◆ WORK TO COMPLETE:
For the records below, please print exactly and only the lines from the one with "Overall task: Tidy" down to the one with "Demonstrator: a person", both ends included, omitting the pictures.

Start of ENTRIES SUPPLIED

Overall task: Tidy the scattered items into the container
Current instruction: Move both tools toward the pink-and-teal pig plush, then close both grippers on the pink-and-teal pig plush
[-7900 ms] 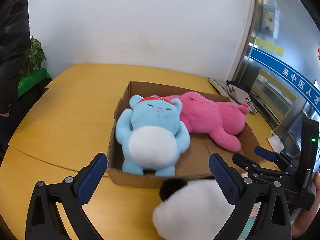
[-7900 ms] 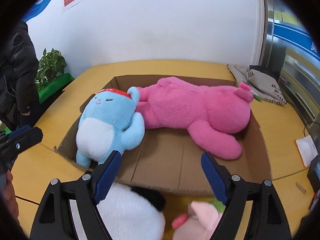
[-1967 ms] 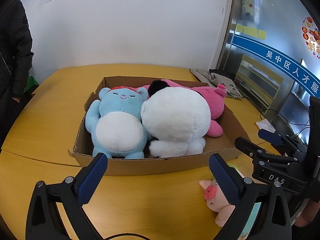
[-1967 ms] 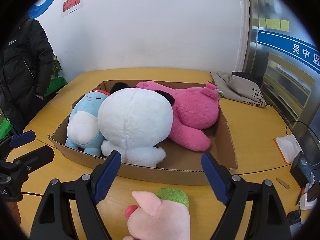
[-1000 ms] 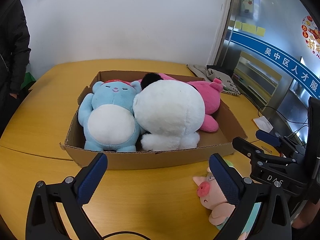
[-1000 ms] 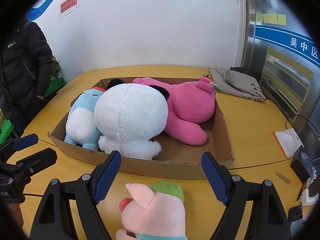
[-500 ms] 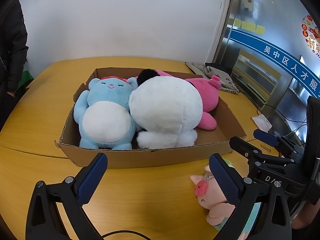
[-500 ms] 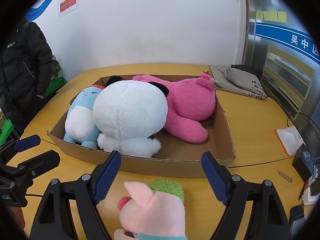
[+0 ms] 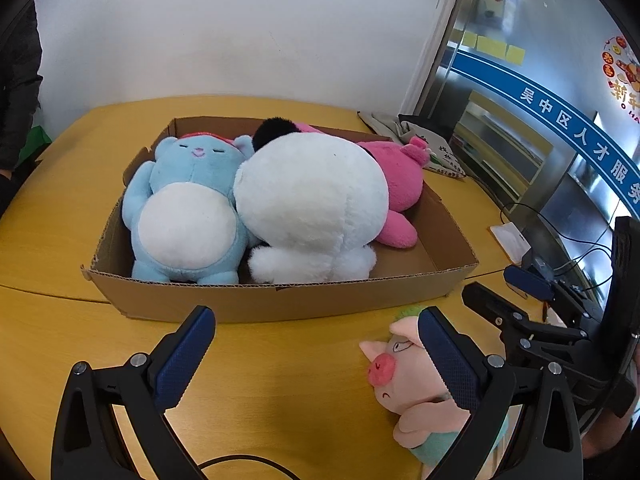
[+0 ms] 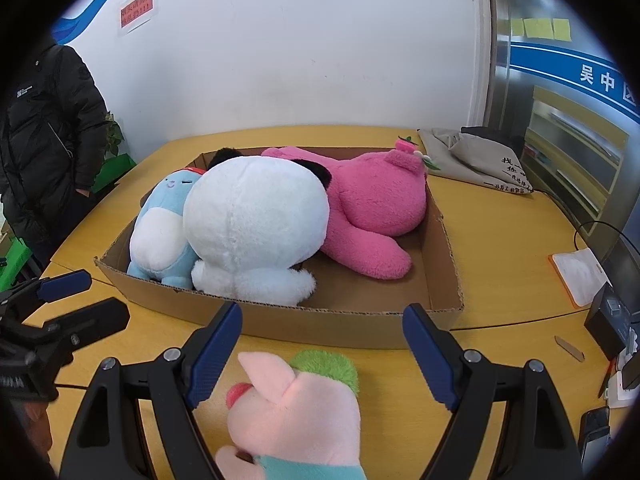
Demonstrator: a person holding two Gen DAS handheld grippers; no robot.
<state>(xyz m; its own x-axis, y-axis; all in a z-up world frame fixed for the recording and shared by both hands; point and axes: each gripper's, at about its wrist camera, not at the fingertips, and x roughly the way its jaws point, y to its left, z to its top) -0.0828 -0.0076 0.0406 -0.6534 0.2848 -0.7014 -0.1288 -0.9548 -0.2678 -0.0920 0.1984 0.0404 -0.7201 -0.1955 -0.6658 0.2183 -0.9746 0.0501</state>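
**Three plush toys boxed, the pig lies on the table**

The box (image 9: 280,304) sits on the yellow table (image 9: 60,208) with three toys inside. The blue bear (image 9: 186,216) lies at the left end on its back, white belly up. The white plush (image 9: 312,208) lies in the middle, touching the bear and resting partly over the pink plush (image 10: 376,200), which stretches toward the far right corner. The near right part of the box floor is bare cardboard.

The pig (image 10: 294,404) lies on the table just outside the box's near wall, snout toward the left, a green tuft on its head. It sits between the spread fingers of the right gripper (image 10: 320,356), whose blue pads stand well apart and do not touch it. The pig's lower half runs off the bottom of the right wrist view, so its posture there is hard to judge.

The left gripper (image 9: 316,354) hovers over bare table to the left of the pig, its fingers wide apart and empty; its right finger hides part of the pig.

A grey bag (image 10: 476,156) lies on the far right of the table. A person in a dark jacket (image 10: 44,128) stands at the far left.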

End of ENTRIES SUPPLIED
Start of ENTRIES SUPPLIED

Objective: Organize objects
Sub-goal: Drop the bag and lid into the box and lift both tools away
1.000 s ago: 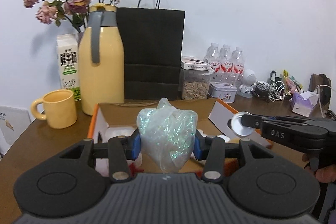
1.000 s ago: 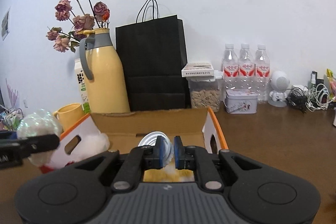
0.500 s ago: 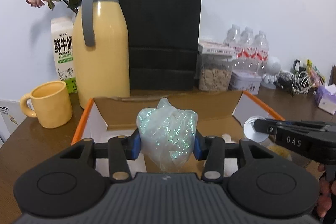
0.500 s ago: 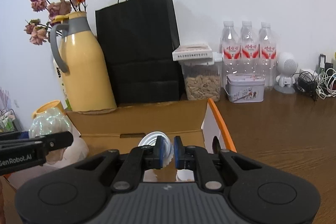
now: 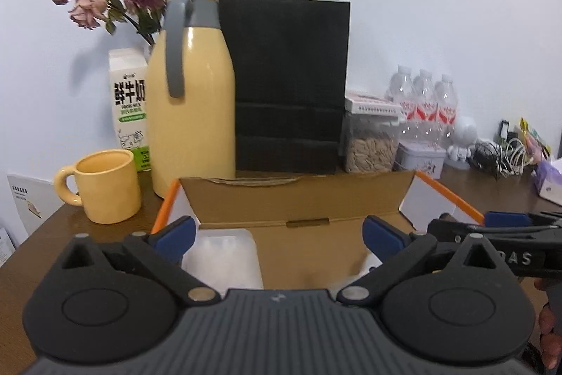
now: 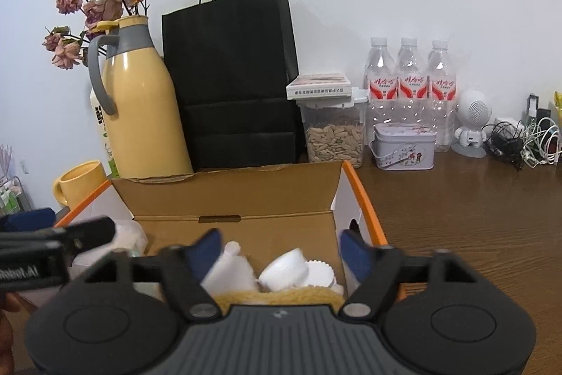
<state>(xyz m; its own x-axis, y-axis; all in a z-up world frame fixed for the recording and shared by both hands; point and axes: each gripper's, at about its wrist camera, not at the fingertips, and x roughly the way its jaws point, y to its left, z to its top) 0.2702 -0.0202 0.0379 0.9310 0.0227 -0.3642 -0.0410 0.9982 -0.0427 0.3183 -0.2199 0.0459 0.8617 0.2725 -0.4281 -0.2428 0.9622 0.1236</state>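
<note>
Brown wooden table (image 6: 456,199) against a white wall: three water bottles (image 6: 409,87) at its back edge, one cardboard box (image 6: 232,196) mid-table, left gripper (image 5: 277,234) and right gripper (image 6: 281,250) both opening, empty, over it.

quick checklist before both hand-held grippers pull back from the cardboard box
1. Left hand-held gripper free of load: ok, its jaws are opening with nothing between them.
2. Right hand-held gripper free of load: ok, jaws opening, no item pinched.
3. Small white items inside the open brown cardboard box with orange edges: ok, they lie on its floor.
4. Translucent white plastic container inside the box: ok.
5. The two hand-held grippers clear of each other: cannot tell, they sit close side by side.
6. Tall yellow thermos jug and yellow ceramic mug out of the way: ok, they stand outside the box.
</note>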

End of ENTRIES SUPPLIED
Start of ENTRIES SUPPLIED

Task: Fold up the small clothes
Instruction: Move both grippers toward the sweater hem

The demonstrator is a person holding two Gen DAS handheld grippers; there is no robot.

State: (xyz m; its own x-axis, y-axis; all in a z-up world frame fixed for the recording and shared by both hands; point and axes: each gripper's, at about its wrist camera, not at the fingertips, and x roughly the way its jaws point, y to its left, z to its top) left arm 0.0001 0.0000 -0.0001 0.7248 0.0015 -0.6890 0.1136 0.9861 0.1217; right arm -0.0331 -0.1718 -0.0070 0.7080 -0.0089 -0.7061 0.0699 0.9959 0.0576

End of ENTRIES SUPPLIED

◆ EXERCISE RESPONSE:
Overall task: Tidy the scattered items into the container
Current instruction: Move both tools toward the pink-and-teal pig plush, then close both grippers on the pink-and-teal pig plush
[-7900 ms] 
[-7900 ms] 
[-1967 ms] 
[-1967 ms] 
[-1000 ms] 
[-1000 ms] 
[-500 ms] 
[-500 ms] 
[+0 ms] 
[+0 ms] 
Demonstrator: a person holding two Gen DAS handheld grippers; no robot.

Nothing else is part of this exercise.